### SOURCE INFORMATION
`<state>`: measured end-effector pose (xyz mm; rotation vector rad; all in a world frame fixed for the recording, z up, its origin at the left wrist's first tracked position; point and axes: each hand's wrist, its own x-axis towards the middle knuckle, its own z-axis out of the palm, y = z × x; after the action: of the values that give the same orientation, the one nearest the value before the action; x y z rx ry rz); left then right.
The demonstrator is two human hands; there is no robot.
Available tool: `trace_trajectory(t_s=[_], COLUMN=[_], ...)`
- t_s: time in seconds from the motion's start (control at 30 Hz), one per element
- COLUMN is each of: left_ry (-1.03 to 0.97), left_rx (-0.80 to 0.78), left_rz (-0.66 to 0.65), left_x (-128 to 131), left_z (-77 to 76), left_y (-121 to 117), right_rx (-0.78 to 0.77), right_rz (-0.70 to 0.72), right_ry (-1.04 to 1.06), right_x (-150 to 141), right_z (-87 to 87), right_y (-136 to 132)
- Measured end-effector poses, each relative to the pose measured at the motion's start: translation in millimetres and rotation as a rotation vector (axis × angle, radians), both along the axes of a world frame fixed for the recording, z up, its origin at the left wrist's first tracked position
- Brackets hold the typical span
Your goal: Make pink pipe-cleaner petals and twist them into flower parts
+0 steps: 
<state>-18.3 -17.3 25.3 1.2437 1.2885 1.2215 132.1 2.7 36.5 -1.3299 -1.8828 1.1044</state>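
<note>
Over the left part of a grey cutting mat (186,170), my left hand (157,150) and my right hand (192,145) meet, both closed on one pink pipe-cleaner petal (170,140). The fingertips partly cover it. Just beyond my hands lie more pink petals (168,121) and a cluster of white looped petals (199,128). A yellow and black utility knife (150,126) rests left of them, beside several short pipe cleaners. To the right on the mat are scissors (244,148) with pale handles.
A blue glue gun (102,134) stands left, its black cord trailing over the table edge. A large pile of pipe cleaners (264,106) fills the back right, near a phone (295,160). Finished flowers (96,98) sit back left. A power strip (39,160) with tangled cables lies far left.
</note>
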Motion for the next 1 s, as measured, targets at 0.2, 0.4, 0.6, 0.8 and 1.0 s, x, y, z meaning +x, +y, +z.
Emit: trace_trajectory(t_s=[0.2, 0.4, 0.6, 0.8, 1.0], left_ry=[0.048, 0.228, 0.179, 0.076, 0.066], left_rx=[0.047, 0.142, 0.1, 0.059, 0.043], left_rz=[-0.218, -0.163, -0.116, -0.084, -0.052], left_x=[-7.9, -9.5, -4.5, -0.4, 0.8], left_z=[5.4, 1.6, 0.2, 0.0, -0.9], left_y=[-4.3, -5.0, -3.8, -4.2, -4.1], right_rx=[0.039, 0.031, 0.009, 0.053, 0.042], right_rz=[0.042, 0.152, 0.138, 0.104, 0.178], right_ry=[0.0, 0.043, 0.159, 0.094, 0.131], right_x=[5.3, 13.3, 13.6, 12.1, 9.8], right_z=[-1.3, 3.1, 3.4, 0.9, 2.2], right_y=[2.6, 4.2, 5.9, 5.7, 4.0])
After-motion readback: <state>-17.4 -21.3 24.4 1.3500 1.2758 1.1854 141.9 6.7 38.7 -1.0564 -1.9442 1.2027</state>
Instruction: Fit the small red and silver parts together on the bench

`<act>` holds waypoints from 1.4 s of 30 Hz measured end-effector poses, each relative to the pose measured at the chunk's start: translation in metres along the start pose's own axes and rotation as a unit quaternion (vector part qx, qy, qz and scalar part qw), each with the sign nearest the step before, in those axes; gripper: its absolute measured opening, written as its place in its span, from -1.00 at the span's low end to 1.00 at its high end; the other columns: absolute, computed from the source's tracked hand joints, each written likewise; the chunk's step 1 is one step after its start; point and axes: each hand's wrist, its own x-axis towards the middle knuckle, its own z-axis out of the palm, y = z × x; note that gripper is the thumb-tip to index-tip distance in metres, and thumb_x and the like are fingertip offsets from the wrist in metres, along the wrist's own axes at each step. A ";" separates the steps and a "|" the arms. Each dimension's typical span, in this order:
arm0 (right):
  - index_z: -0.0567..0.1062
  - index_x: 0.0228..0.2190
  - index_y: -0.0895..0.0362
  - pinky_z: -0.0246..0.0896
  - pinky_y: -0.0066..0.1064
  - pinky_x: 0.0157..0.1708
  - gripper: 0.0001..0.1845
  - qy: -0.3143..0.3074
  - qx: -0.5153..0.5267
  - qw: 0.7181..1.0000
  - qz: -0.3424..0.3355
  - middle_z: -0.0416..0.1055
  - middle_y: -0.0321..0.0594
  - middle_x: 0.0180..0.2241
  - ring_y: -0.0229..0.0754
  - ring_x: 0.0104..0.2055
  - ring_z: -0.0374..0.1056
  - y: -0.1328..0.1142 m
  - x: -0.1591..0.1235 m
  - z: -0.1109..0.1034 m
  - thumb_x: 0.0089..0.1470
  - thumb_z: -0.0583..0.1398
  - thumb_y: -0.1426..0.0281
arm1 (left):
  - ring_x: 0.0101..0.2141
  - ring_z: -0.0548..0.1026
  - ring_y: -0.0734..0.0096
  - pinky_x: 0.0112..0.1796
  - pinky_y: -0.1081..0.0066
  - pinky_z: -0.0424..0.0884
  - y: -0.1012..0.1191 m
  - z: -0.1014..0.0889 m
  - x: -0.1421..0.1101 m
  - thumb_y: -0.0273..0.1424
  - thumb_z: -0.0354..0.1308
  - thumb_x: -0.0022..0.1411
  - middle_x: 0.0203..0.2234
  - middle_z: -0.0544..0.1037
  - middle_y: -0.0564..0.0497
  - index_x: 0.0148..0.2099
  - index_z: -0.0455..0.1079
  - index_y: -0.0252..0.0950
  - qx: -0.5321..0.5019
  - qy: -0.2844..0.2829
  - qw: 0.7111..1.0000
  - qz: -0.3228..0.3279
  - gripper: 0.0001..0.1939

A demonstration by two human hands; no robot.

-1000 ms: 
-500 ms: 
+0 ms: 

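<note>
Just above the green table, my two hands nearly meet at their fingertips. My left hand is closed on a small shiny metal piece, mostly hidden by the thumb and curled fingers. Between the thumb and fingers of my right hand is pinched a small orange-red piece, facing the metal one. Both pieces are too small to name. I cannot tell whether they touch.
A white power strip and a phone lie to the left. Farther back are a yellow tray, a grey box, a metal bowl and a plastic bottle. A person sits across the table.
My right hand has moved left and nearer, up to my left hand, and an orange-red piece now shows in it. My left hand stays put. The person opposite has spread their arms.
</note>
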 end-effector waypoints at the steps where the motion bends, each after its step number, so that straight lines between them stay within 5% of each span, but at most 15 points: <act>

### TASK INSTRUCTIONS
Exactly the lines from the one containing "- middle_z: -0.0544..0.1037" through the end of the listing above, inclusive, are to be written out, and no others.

### ANSWER TO THIS PROBLEM
  - middle_z: -0.0544..0.1037
  - middle_y: -0.0564..0.0497
  - index_x: 0.0148..0.2099
  - index_z: -0.0455..0.1079
  - index_y: -0.0252..0.0950
  - qx: -0.5321..0.5019
  - qy: -0.2844..0.2829
  - qw: 0.7111..1.0000
  - qz: -0.3228..0.3279
  - gripper: 0.0001..0.1939

A demonstration by two human hands; no robot.

-1000 ms: 
-500 ms: 
+0 ms: 

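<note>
Just above the green table, my two hands nearly meet at their fingertips. My left hand is closed on a small shiny metal piece, mostly hidden by the thumb and curled fingers. Between the thumb and fingers of my right hand is pinched a small orange-red piece, facing the metal one. Both pieces are too small to name. I cannot tell whether they touch.
A white power strip and a phone lie to the left. Farther back are a yellow tray, a grey box, a metal bowl and a plastic bottle. A person sits across the table.
My right hand has moved left and nearer, up to my left hand, and an orange-red piece now shows in it. My left hand stays put. The person opposite has spread their arms.
</note>
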 end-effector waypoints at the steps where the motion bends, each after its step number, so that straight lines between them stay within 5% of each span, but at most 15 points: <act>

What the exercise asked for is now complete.